Perhaps even more important than taste are the economics. The attractiveness of “topped and loaded” items, such as fries, jacket potatoes, and nachos covered in sauce and cheese, stems from how inexpensively they can be made to appear costly. Rising prices have been squeezing the UK hotel industry for years. According to data from Bidfood, 52% of consumers already eat this type of food, and 42% think it’s good value. It doesn’t cost much to make a tablespoon of smoky chimichurri rojo or bright yellow ají amarillo, but it turns a plate that might otherwise seem uninteresting and drab into something a diner takes pictures of before they eat.
This also contains a generational narrative. Younger pub patrons, specifically those in the eighteen to thirty four age range that Bidfood targets, are more interested in distinctive, slightly daring dining experiences than in inexpensive beers and a basket of chips. According to the survey, 40% of consumers especially link South American cuisine with a sense of adventure, and 65% of customers view Brazilian recipes in particular as both adventurous and, strangely, reassuring. Pubs have always needed to balance comfort and adventure, and it’s feasible that South American sauces do a better job of doing so than the majority of other options now available.

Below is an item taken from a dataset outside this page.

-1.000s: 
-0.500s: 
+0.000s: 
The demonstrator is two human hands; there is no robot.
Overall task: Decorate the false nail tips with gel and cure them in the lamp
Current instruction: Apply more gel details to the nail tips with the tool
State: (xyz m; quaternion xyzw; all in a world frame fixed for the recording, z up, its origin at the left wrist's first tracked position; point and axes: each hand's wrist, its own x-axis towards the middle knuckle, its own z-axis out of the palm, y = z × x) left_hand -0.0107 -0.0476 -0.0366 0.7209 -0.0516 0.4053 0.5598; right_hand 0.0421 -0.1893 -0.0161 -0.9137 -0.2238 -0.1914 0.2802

This did not occur overnight. Before pubs ever got involved, London’s restaurant culture, such as Gaucho with its chimichurri laced steaks and Arepa & Co. selling Venezuelan classics across numerous locations, spent the better part of ten years subtly normalizing these flavors for British customers. It typically works that way. Pubs didn’t catch up until later. Curry sauce, peri peri, and sweet chilli first appeared in independent eateries, followed by supermarkets. One Portuguese African chilli sauce served as the foundation for Nando’s entire brand, so it’s logical to question if Chimichurri or Ají Amarillo could accomplish the same, even on a smaller scale.
Here, there’s still a lot of ambiguity. A chimichurri created for a British pub kitchen won’t taste like one in Buenos Aires, and it definitely shouldn’t attempt. Authenticity is a fine line. Genuine South American chillies can have erratic supply lines, and competition from Korean and Malaysian flavors which Bidfood’s research also noted is not going away. It’s actually unclear if South American sauces will become a defining trend or just one powerful current among many.

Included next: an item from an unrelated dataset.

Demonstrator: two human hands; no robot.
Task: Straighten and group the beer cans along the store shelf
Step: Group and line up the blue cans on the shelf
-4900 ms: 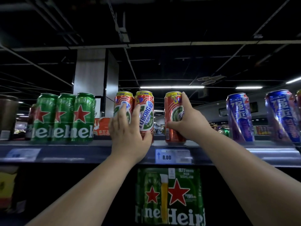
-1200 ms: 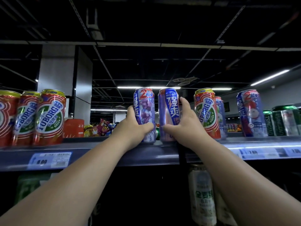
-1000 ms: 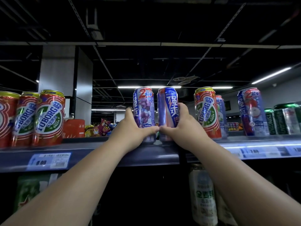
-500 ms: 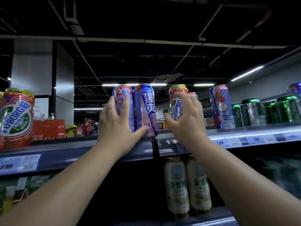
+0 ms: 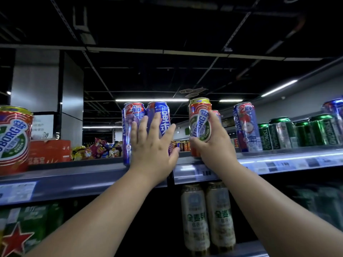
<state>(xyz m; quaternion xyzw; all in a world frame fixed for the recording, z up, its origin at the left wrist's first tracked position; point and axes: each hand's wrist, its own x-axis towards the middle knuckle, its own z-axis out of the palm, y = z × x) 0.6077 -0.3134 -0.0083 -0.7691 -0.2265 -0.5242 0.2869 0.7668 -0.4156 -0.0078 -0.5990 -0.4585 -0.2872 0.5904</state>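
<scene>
Two blue cans stand side by side on the grey shelf point(image 5: 78, 179): one with a purple picture point(image 5: 128, 125) and one with white characters point(image 5: 161, 115). My left hand point(image 5: 154, 145) lies flat against their fronts with its fingers spread. To the right, my right hand point(image 5: 213, 143) grips a red Tuborg can point(image 5: 199, 119) standing on the shelf. Behind that can a further can is mostly hidden.
Another red Tuborg can point(image 5: 13, 138) stands at the far left. A blue can with a lychee picture point(image 5: 245, 127) and several green Tsingtao cans point(image 5: 300, 130) fill the shelf's right part. Pale cans point(image 5: 207, 216) and a Heineken pack point(image 5: 20, 232) sit on the lower shelf.
My right hand has closed round the red Tuborg can, which now stands further from the blue pair. My left hand has opened flat against the two blue cans. The view has shifted right.
</scene>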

Watching this develop across pub menus from London to smaller market towns, it does appear quite established that these sauces fit the unique restrictions of the bar exceptionally well. They are inexpensive to prepare, simple to batch, visually appealing, and adaptable to items that no one is threatening to remove. Food trends are rarely marketed in this way, with lofty claims of innovation. It’s not as loud as that. The table has a squeeze bottle. A regular who, almost by chance, tries something new before placing another order.